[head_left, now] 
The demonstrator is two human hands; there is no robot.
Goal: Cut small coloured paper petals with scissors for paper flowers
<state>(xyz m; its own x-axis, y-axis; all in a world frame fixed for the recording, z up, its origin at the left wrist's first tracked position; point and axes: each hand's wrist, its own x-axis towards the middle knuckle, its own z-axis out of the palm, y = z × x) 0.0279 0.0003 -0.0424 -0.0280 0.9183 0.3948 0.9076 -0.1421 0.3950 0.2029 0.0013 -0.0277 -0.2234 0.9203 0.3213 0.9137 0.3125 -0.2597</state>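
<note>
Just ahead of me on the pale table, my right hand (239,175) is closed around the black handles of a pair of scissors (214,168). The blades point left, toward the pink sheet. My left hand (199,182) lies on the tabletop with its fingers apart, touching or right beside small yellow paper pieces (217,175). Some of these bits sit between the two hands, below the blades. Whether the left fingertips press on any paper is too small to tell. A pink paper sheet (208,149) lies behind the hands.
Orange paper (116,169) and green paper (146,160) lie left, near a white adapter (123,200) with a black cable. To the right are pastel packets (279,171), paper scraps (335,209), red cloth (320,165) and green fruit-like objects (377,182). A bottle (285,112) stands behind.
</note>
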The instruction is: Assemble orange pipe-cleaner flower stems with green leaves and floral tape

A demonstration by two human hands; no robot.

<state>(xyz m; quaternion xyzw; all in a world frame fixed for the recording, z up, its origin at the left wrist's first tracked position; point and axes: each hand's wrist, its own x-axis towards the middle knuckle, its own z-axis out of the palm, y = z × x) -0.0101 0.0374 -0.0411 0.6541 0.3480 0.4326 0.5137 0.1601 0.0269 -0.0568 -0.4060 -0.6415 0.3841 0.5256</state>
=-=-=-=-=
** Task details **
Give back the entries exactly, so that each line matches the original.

** Result of this task **
[head_left, now] 
The demonstrator is two human hands; there is no robot.
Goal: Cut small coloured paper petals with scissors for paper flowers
<state>(xyz m; its own x-axis, y-axis; all in a world frame fixed for the recording, z up, its origin at the left wrist's first tracked position; point and axes: each hand's wrist, its own x-axis towards the middle knuckle, its own z-axis out of the palm, y = z × x) 0.0279 0.0003 -0.0424 -0.0280 0.9183 0.3948 0.9076 -0.1421 0.3950 0.2029 0.0013 -0.0277 -0.2234 0.9203 0.3213 0.9137 0.3125 -0.2597</state>
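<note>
Just ahead of me on the pale table, my right hand (239,175) is closed around the black handles of a pair of scissors (214,168). The blades point left, toward the pink sheet. My left hand (199,182) lies on the tabletop with its fingers apart, touching or right beside small yellow paper pieces (217,175). Some of these bits sit between the two hands, below the blades. Whether the left fingertips press on any paper is too small to tell. A pink paper sheet (208,149) lies behind the hands.
Orange paper (116,169) and green paper (146,160) lie left, near a white adapter (123,200) with a black cable. To the right are pastel packets (279,171), paper scraps (335,209), red cloth (320,165) and green fruit-like objects (377,182). A bottle (285,112) stands behind.
</note>
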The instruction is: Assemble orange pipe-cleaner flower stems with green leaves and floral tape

A demonstration by two human hands; no robot.

<state>(xyz m; quaternion xyzw; all in a world frame fixed for the recording, z up, its origin at the left wrist's first tracked position; point and axes: each hand's wrist, its own x-axis towards the middle knuckle, its own z-axis out of the palm, y = z × x) -0.0101 0.0374 -0.0411 0.6541 0.3480 0.4326 0.5137 0.1601 0.0269 -0.0568 -0.4060 -0.6415 0.3841 0.5256</state>

No more output remains.